Supplied material.
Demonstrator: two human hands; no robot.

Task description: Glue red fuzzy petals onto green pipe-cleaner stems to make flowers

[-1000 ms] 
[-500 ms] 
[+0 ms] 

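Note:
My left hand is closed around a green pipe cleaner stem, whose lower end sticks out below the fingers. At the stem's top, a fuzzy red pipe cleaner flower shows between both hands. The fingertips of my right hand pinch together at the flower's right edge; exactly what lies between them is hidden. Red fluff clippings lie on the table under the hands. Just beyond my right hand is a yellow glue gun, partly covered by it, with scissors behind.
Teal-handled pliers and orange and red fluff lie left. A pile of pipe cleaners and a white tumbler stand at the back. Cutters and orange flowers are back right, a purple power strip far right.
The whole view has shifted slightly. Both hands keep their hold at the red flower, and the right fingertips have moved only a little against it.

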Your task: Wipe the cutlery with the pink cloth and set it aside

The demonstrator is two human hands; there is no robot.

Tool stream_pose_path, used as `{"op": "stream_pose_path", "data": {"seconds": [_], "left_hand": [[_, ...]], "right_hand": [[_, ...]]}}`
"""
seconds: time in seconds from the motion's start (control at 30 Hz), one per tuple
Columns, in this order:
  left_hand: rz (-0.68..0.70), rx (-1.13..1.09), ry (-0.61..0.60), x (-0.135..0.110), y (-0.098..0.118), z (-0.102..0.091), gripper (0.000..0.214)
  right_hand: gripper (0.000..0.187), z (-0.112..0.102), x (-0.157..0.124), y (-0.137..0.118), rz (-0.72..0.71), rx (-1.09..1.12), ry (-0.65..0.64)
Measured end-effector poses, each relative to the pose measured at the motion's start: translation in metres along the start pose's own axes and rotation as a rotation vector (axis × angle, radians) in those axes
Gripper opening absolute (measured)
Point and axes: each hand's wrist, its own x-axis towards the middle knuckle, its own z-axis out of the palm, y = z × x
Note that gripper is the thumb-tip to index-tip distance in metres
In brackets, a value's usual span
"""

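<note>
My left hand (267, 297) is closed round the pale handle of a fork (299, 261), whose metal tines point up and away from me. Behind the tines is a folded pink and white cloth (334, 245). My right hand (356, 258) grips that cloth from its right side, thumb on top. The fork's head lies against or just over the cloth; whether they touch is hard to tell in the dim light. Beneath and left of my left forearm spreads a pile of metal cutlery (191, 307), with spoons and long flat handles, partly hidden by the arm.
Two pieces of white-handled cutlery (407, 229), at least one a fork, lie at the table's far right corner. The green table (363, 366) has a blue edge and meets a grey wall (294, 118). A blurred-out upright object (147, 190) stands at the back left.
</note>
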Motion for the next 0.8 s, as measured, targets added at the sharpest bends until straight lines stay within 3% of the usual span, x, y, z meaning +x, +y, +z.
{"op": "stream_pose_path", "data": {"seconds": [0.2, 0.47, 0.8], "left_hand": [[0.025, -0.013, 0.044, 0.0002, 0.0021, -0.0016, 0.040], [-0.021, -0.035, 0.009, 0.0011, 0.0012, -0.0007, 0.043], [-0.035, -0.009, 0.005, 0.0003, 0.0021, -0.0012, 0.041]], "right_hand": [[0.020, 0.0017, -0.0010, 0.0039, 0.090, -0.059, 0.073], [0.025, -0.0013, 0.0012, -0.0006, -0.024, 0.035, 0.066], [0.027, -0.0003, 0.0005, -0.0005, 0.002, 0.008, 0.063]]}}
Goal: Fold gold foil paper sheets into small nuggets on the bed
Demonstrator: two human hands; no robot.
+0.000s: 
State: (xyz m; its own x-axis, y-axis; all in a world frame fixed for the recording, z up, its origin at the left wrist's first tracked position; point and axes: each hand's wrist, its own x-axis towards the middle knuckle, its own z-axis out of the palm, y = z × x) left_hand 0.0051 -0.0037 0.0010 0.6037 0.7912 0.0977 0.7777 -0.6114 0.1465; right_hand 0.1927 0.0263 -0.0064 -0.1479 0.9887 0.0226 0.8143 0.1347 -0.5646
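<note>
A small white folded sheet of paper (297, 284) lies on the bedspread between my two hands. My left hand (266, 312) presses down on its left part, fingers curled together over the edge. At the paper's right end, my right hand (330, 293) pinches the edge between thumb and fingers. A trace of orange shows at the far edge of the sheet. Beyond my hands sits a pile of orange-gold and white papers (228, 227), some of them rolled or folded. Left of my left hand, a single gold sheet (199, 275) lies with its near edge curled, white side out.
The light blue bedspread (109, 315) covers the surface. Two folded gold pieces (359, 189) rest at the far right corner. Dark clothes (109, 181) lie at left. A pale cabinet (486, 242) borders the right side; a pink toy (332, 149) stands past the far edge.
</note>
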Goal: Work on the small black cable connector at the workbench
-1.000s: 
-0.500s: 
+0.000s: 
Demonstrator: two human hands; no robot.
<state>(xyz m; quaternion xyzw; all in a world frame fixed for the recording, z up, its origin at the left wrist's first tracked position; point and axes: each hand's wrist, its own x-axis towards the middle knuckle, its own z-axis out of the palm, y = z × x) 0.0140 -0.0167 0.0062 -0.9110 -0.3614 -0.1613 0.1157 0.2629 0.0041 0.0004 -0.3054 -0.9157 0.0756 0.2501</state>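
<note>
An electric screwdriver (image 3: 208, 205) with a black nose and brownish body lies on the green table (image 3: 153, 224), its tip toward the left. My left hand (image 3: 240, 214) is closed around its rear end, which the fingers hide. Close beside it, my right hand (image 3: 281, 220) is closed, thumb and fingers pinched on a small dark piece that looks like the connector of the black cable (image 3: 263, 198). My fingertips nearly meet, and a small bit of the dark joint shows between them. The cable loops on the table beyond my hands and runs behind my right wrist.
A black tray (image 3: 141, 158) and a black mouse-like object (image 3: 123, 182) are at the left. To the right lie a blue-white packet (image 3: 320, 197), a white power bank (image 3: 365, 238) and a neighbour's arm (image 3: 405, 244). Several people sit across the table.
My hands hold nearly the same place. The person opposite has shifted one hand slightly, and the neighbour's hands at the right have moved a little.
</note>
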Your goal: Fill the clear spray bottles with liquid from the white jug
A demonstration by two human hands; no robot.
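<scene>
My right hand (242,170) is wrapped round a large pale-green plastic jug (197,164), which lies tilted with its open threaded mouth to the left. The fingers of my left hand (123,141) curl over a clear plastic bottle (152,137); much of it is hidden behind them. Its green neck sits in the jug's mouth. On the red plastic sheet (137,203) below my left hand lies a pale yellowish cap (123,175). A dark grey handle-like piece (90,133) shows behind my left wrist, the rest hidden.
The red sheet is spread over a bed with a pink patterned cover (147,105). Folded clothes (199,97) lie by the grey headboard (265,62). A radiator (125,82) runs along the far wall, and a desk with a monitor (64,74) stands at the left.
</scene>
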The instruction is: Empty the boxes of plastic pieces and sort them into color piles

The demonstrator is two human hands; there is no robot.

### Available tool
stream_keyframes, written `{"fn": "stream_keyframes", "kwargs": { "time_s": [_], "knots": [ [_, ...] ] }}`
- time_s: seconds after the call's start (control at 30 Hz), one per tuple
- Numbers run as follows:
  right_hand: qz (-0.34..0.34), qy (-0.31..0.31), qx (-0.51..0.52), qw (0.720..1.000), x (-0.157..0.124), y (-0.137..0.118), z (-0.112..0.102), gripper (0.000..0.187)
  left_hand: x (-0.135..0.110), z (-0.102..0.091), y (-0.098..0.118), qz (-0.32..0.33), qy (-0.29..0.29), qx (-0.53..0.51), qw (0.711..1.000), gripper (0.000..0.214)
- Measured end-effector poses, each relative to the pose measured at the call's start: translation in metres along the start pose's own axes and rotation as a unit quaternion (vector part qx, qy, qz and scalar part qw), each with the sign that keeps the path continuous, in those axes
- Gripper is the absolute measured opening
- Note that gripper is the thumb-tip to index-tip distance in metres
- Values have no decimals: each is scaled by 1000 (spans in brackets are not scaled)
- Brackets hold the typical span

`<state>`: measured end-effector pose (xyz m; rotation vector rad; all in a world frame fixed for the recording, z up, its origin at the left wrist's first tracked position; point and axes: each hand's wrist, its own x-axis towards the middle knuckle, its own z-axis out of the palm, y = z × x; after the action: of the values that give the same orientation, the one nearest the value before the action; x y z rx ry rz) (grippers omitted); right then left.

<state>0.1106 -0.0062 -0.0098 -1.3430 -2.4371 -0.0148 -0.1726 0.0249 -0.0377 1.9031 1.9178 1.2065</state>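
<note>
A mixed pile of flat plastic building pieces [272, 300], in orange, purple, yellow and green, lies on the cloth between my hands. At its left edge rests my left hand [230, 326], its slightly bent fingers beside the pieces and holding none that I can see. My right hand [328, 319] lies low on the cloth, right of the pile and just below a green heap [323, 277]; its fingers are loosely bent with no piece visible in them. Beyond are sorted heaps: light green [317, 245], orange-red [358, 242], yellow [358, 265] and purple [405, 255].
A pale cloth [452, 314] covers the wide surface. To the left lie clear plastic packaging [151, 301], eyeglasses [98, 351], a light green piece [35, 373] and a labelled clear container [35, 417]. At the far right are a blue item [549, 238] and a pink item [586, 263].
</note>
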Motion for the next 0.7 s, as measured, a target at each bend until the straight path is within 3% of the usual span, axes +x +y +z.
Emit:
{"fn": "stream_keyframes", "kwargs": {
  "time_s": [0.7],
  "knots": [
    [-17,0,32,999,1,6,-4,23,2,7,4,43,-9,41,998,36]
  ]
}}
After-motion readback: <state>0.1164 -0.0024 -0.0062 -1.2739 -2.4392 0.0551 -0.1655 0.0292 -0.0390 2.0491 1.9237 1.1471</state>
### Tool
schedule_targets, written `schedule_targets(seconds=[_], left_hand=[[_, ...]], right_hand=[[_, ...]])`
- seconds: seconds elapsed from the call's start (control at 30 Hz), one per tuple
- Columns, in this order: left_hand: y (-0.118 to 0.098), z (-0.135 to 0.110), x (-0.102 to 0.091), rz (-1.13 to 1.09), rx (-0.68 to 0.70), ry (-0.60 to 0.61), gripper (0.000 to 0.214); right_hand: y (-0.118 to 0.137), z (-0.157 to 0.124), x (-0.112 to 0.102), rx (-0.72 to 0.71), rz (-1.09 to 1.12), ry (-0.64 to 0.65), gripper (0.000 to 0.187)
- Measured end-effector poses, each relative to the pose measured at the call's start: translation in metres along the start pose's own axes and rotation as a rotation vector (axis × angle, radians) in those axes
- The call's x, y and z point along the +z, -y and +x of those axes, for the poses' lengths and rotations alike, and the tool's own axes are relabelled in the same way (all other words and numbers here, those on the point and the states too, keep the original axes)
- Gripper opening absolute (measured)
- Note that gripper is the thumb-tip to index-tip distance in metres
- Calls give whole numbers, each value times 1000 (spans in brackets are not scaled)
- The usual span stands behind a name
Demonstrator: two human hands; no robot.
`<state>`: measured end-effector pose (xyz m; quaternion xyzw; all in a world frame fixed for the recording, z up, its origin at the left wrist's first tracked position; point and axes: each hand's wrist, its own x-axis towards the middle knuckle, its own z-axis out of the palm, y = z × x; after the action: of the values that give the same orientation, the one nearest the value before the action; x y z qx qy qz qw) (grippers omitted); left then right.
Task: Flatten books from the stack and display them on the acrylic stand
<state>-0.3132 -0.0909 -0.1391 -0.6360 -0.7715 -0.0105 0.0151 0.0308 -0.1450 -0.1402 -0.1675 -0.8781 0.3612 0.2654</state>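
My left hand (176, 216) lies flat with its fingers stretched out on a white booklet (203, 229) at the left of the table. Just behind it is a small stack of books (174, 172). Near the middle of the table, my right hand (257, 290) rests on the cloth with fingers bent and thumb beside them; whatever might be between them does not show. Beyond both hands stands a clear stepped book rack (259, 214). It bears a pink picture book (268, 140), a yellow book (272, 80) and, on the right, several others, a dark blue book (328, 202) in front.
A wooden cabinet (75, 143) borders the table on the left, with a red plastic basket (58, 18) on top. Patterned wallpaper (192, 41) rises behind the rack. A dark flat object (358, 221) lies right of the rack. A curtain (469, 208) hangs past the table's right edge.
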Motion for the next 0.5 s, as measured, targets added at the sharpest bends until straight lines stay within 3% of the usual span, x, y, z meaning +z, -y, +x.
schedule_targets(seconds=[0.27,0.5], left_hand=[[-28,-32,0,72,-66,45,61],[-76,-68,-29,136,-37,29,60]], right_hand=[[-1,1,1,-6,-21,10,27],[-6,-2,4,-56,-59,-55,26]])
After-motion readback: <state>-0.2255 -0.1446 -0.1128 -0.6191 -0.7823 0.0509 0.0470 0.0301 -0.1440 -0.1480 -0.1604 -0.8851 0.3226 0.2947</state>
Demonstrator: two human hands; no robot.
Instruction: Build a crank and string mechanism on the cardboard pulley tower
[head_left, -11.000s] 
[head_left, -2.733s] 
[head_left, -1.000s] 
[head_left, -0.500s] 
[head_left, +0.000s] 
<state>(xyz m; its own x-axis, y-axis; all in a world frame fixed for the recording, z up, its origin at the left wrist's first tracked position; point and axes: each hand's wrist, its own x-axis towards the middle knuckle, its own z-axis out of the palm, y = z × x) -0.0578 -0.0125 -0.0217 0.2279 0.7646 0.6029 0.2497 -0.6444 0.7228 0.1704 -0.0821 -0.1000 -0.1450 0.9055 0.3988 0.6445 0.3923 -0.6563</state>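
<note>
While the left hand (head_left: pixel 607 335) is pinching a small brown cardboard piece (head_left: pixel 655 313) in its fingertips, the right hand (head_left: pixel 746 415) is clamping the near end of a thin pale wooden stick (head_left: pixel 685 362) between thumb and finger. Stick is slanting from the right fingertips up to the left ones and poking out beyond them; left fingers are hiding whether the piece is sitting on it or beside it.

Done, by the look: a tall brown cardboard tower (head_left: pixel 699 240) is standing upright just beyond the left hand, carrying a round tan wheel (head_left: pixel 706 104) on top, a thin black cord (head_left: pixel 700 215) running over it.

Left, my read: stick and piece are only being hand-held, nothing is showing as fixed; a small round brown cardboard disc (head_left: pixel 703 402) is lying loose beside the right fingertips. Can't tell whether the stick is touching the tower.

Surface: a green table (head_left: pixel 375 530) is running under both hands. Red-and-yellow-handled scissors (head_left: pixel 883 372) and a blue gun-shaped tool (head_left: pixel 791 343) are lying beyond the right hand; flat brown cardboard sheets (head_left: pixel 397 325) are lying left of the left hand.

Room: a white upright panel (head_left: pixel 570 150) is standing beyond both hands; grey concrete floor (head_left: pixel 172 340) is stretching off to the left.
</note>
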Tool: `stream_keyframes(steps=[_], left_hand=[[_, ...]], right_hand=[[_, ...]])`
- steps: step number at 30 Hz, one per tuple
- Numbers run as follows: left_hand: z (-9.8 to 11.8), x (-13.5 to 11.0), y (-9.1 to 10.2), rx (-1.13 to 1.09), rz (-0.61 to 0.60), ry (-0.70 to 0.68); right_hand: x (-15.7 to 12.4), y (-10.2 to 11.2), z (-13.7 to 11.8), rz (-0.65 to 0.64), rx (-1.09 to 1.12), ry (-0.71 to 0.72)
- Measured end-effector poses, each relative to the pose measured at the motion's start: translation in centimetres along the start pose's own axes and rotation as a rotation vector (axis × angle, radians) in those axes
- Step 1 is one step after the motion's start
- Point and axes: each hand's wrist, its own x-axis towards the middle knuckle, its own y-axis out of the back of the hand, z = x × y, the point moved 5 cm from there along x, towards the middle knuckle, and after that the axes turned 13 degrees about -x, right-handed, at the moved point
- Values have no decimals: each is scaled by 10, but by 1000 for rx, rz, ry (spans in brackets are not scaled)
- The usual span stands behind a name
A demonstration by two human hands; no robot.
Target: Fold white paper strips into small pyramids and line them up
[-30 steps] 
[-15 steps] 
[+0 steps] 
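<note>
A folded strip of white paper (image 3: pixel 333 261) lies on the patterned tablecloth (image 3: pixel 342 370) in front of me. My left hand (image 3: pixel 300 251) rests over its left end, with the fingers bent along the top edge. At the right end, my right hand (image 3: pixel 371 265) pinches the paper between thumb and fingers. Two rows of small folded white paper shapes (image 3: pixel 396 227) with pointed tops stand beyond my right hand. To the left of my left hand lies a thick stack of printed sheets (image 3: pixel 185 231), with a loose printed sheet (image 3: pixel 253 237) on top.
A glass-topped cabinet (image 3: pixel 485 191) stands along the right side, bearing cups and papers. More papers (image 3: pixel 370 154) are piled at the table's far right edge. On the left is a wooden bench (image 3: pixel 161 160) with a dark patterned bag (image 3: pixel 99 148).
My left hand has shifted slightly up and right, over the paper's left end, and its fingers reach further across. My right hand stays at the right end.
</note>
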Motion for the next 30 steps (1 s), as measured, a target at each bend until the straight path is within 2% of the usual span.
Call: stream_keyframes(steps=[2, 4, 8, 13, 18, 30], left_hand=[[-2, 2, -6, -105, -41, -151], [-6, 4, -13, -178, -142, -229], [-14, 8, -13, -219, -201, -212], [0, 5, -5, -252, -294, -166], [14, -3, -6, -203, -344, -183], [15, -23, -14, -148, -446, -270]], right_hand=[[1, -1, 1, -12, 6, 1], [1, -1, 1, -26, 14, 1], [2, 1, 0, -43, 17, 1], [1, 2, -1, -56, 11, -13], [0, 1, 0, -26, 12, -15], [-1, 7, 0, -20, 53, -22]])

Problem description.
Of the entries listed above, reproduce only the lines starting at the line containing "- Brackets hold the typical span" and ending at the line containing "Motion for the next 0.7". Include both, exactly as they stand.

Expected answer.
- Brackets hold the typical span

`<state>`: measured end-effector pose (xyz m; rotation vector rad; all in a world frame fixed for the recording, z up, its origin at the left wrist's first tracked position; point and axes: each hand's wrist, its own x-axis towards the middle knuckle, its own z-axis out of the palm, y = z × x; after the action: of the values that give the same orientation, the one nearest the value before the action; x y z rx ry rz) (grippers omitted); right then left.

<state>0.1106 -0.0062 -0.0098 -1.3430 -2.4371 -0.0148 -0.1726 0.0249 -0.0377 1.9031 1.9178 1.2065</state>
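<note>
A mixed pile of flat plastic building pieces [272, 300], in orange, purple, yellow and green, lies on the cloth between my hands. At its left edge rests my left hand [230, 326], its slightly bent fingers beside the pieces and holding none that I can see. My right hand [328, 319] lies low on the cloth, right of the pile and just below a green heap [323, 277]; its fingers are loosely bent with no piece visible in them. Beyond are sorted heaps: light green [317, 245], orange-red [358, 242], yellow [358, 265] and purple [405, 255].
A pale cloth [452, 314] covers the wide surface. To the left lie clear plastic packaging [151, 301], eyeglasses [98, 351], a light green piece [35, 373] and a labelled clear container [35, 417]. At the far right are a blue item [549, 238] and a pink item [586, 263].
</note>
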Motion for the next 0.7 s, as measured, a target at each bend until the straight path is within 3% of the usual span, axes +x +y +z.

The exercise requires no additional answer.